Is there any rule to follow for deciding the monetary unit sampling sample size? That might flash into your head before jumping into the data pool or doing the transaction testing. You may wonder how many samples you need when using the monetary unit sampling method. In this post, you’ll learn how to pick a sample size using Monetary Unit Sampling.
TL;DR
The Significance of Sample Size in Monetary Unit Sampling
As a refresher, Monetary Unit Sampling (MUS) is a statistical sampling method for substantive testing. Although an attribute sampling, MUS is expressed in dollar (or another currency) amount, which is more natural for the auditor to express. In the MUS realm, a population is the total recorded dollar in the account balance, and each dollar acts as a sampling unit. So, greater transaction values increase the chance of being selected as a sample, which, again, the auditor favors.

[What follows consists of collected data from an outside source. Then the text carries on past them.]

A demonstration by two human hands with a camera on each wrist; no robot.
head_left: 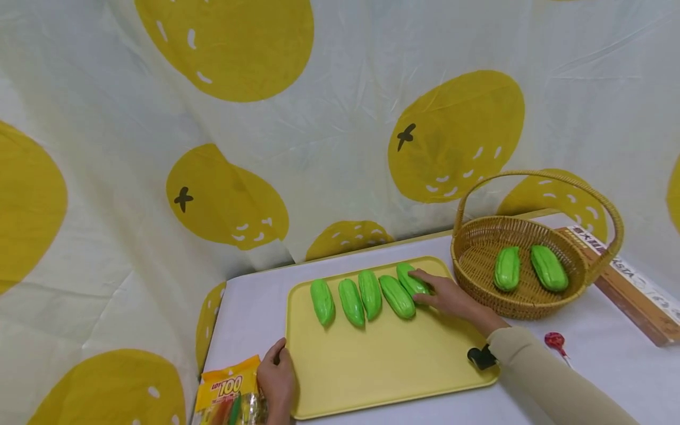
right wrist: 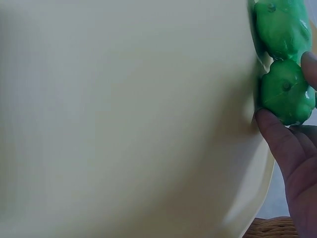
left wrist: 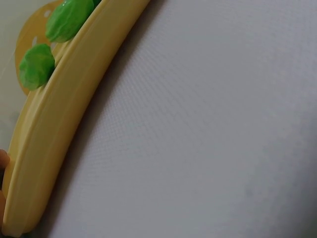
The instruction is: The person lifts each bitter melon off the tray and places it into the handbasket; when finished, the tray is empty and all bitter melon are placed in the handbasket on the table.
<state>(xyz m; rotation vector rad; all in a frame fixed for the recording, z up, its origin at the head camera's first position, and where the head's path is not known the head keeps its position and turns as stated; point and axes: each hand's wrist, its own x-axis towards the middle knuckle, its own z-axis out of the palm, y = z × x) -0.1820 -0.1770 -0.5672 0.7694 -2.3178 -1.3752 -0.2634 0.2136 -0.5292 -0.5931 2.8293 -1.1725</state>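
Observation:
A yellow tray (head_left: 366, 366) lies on the table with several glossy green cucumber-like vegetables (head_left: 350, 302) in a row along its far side. At the row's right end, my right hand (head_left: 446, 293) grips the last green vegetable (head_left: 406, 273) between thumb and fingers. The right wrist view shows the blunt end of that vegetable (right wrist: 287, 91) between the thumb and fingers, touching its neighbour (right wrist: 282, 27). My left hand (head_left: 277, 375) holds the tray's left edge. In the left wrist view only fingertips (left wrist: 4, 159) show at the tray's rim (left wrist: 64, 124).
Right of the tray stands a wicker basket (head_left: 480, 295) with a tall handle, holding two green vegetables (head_left: 507, 268). A long brown-and-white box (head_left: 632, 289) lies beyond it. A red lollipop (head_left: 555, 340) lies near my right sleeve. A yellow candy bag (head_left: 228, 386) is beside my left hand.

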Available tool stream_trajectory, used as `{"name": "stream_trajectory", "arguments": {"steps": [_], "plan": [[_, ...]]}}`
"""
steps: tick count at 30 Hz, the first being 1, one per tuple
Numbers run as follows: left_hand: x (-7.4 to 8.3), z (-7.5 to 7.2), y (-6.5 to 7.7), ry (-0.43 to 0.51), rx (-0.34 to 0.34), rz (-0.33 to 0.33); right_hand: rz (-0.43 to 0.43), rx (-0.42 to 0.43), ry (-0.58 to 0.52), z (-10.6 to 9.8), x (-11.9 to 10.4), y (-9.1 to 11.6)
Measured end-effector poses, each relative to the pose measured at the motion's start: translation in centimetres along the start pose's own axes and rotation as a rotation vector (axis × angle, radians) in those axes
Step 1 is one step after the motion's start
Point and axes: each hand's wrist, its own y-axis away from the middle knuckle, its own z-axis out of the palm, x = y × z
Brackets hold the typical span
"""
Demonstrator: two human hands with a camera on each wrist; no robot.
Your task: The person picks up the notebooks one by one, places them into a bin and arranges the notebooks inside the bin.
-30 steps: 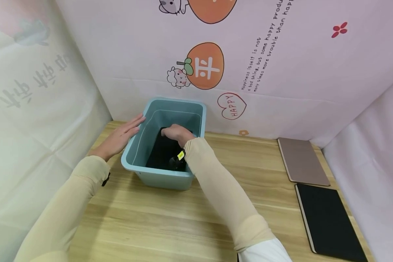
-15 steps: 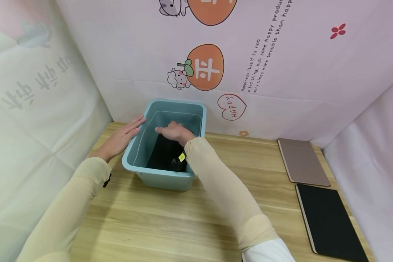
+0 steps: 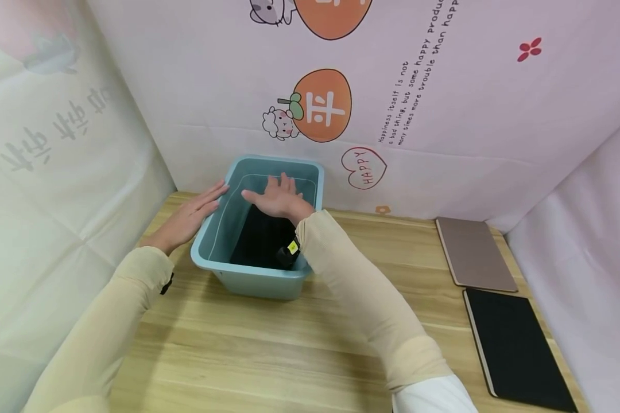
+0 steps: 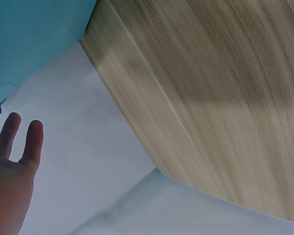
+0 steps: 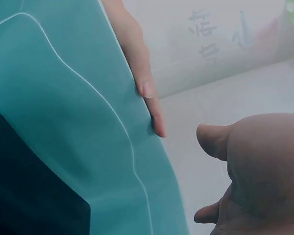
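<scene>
A blue-green plastic bin [image 3: 260, 282] stands on the wooden table near the back wall. Inside it, on the bottom, lies a flat black rectangular thing [image 3: 255, 238] like a notebook; its rounded corner shows in the right wrist view. My left hand [image 3: 186, 221] rests with straight fingers against the bin's left rim. Over the bin's opening is my right hand [image 3: 276, 199], fingers and thumb spread and nothing in them. The black wrist camera [image 3: 288, 252] hangs below that wrist and covers part of the black thing.
At the table's right side lie a brown-grey notebook [image 3: 476, 254] and, nearer, a black notebook [image 3: 519, 347]. White printed cloth [image 3: 423, 178] hangs close behind the bin and along both sides. The wooden tabletop [image 3: 248, 355] stretches in front of the bin.
My right hand has risen off the black thing in the bin, and its fingers have gone from bent down to spread. The left hand has stayed at the rim.
</scene>
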Motion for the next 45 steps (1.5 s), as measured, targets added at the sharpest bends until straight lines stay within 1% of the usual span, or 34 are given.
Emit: {"name": "stream_trajectory", "arguments": {"steps": [6,9,13,17,22,27,31,38,45], "plan": [[0.0,-0.2,0.0,-0.006,0.002,0.000,0.002,0.069,0.098,0.0,0.0,-0.2],[0.1,-0.2,0.0,-0.013,0.001,0.002,-0.067,0.141,0.135,-0.1,0.2,0.2],[0.1,-0.1,0.0,-0.007,-0.001,0.003,-0.196,0.244,0.203,-0.3,0.2,1.2],[0.0,-0.1,0.1,0.003,0.005,0.008,-0.266,0.297,0.274,-0.5,0.6,1.7],[0.0,0.1,0.2,0.006,0.010,0.004,-0.328,0.324,0.337,-0.7,1.6,2.2],[0.1,0.2,0.3,0.003,0.009,0.004,-0.361,0.328,0.343,-0.9,2.3,2.6],[0.1,0.2,0.3,0.004,0.012,0.005,-0.362,0.331,0.350,-1.3,2.4,2.9],[0.0,0.4,0.3,0.015,0.018,0.004,-0.349,0.305,0.380,-2.1,2.7,3.5],[0.0,0.5,0.3,0.018,0.039,0.015,-0.336,0.312,0.380,-2.8,3.8,3.8]]}}
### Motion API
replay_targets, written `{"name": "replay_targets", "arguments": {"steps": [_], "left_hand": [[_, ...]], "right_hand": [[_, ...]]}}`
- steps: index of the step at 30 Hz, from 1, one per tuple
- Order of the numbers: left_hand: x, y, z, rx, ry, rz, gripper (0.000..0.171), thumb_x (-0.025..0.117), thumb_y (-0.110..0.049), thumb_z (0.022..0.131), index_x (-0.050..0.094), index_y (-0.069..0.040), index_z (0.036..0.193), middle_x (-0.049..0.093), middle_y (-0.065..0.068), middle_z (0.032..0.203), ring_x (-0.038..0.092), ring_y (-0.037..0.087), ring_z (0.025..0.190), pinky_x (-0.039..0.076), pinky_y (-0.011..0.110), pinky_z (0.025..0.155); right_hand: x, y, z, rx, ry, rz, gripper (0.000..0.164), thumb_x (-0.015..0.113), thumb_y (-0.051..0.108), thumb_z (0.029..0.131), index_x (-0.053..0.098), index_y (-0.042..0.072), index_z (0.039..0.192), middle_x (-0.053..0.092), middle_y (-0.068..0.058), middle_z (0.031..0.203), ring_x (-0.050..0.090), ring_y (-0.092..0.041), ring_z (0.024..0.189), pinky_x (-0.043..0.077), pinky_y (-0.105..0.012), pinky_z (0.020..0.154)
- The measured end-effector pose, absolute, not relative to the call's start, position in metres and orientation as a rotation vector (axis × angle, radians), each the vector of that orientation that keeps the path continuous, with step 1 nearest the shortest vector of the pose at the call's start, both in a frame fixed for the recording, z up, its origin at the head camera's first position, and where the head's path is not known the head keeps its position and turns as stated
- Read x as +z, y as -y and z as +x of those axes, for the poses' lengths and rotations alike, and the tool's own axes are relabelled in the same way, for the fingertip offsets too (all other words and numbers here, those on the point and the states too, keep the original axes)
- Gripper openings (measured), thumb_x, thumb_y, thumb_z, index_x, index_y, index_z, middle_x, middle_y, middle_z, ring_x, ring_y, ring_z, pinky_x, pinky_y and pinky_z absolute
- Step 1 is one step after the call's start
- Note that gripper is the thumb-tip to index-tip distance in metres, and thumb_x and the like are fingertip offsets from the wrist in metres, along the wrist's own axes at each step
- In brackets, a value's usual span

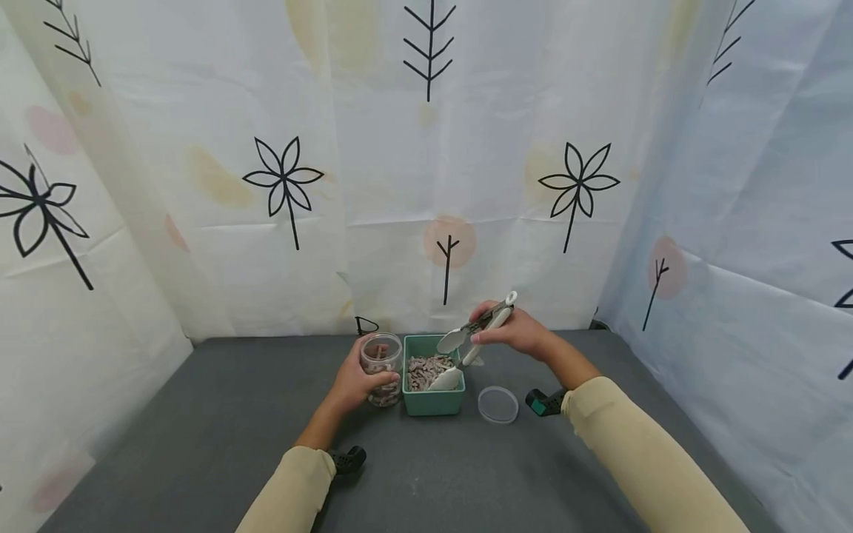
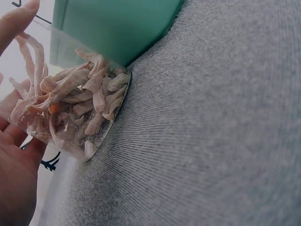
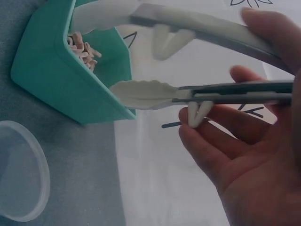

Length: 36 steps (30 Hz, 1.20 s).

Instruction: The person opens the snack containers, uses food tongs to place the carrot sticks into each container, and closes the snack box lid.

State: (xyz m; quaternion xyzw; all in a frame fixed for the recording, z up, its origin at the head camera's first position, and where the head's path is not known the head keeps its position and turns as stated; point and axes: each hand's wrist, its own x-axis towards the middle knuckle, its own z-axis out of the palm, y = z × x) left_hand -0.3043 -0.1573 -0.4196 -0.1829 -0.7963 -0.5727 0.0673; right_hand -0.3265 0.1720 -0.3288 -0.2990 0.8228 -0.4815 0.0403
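Observation:
My left hand (image 1: 351,383) grips an upright clear jar (image 1: 382,354) standing on the table, thumb on its near side. Pale, twisted dried strips (image 2: 75,94) fill its lower part, as the left wrist view shows. Right beside the jar is a green rectangular bin (image 1: 433,403) holding more of these greyish pieces (image 1: 425,372). Above the bin's right side, my right hand (image 1: 523,333) holds a pair of tongs (image 3: 148,94) with white scalloped tips. The tongs' arms are spread: one tip is inside the bin, the other over its rim. No piece shows between the tips.
A round translucent lid (image 1: 497,405) lies on the dark grey table (image 1: 426,474), just right of the bin. Patterned white curtains (image 1: 373,274) hang behind the table and along both sides. Each wrist wears a black strap device (image 1: 545,403).

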Motion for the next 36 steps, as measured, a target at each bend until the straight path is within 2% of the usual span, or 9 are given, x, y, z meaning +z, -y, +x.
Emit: {"name": "replay_targets", "arguments": {"steps": [6,13,16,23,30,36], "left_hand": [[-0.421,0.157,-0.305,-1.722,2.390,-0.564,0.087,0.081,-0.006,0.079,0.028,0.001,0.148,0.050,0.028,0.136,0.057,0.036,0.113,0.046,0.047,0.090],[-0.423,0.158,-0.308,-1.741,2.373,-0.581,0.088,0.081,-0.006,0.079,0.028,0.002,0.149,0.049,0.029,0.136,0.057,0.037,0.113,0.046,0.047,0.091],[-0.436,0.160,-0.319,-1.744,2.360,-0.568,0.089,0.082,-0.006,0.079,0.028,-0.001,0.150,0.049,0.027,0.137,0.057,0.037,0.113,0.045,0.049,0.092],[-0.452,0.162,-0.331,-1.721,2.335,-0.564,0.089,0.084,-0.012,0.077,0.032,-0.011,0.148,0.054,0.020,0.134,0.059,0.032,0.110,0.048,0.043,0.089],[-0.450,0.163,-0.332,-1.683,2.349,-0.543,0.089,0.085,-0.012,0.076,0.032,-0.008,0.148,0.056,0.016,0.131,0.057,0.031,0.111,0.045,0.048,0.091],[-0.434,0.160,-0.318,-1.720,2.352,-0.574,0.088,0.083,-0.006,0.077,0.030,0.000,0.148,0.052,0.027,0.132,0.055,0.038,0.115,0.044,0.052,0.092]], "right_hand": [[-0.327,-0.168,-0.325,-1.338,-2.553,-0.991,0.039,0.075,0.015,0.086,0.060,-0.003,0.116,0.056,-0.024,0.106,0.051,-0.025,0.078,0.043,-0.041,0.073],[-0.334,-0.163,-0.326,-1.342,-2.609,-1.014,0.034,0.075,0.014,0.086,0.062,-0.004,0.111,0.061,-0.011,0.098,0.057,-0.024,0.078,0.047,-0.040,0.071],[-0.337,-0.161,-0.326,-1.333,-2.646,-1.005,0.032,0.075,0.016,0.086,0.063,-0.003,0.110,0.061,-0.008,0.093,0.055,-0.023,0.074,0.046,-0.040,0.070],[-0.344,-0.158,-0.325,-1.381,-2.676,-0.987,0.025,0.074,0.018,0.088,0.066,0.001,0.104,0.062,-0.006,0.089,0.054,-0.021,0.070,0.044,-0.038,0.066],[-0.354,-0.154,-0.321,-1.612,-2.597,-0.869,0.020,0.074,0.012,0.087,0.066,-0.001,0.101,0.065,-0.010,0.092,0.064,-0.023,0.078,0.054,-0.043,0.073],[-0.363,-0.151,-0.317,-1.784,-2.559,-0.795,0.017,0.072,0.010,0.088,0.066,-0.003,0.097,0.066,-0.012,0.091,0.068,-0.027,0.080,0.055,-0.046,0.071]]}}
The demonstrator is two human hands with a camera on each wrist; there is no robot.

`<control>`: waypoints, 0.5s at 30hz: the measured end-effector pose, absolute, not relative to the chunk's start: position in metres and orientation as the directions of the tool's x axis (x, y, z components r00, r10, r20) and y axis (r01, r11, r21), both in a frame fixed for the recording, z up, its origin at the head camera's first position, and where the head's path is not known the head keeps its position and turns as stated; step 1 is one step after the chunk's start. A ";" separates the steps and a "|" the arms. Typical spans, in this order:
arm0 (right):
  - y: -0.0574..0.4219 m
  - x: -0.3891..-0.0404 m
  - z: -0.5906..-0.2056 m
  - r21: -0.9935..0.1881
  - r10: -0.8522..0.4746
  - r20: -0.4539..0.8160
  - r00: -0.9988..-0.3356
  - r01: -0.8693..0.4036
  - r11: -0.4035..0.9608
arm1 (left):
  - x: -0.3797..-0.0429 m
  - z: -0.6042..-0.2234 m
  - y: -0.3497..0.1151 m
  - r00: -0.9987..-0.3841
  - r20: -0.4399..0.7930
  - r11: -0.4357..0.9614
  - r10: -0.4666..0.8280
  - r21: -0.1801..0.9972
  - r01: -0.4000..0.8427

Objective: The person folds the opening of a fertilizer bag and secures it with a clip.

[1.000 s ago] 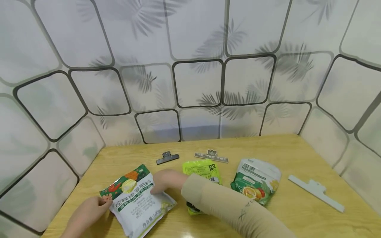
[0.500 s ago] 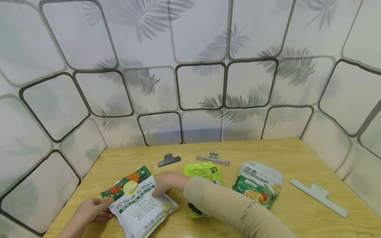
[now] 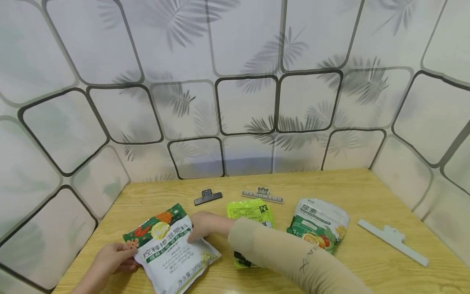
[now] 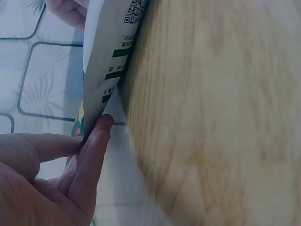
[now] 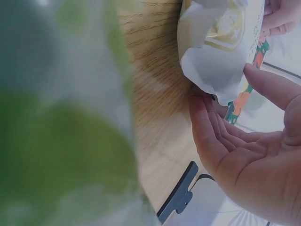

You should pick the correct sample size for a reliable and precise audit conclusion, especially when using a statistical method like Monetary Unit Sampling. On the other hand, you also must consider the effectiveness and efficiency of the substantive procedure.
Using a larger sample, you will have a higher level of confidence in the results and obtain a more reliable conclusion about the financial statement. Oppositely, a smaller sample size enhances the risk of incorrect acceptance and induces a less reliable audit conclusion. A large sample size is our yearning. But after considering the increased time, effort, and complexity, we snap back to reality. “Say no for a larger sample size.”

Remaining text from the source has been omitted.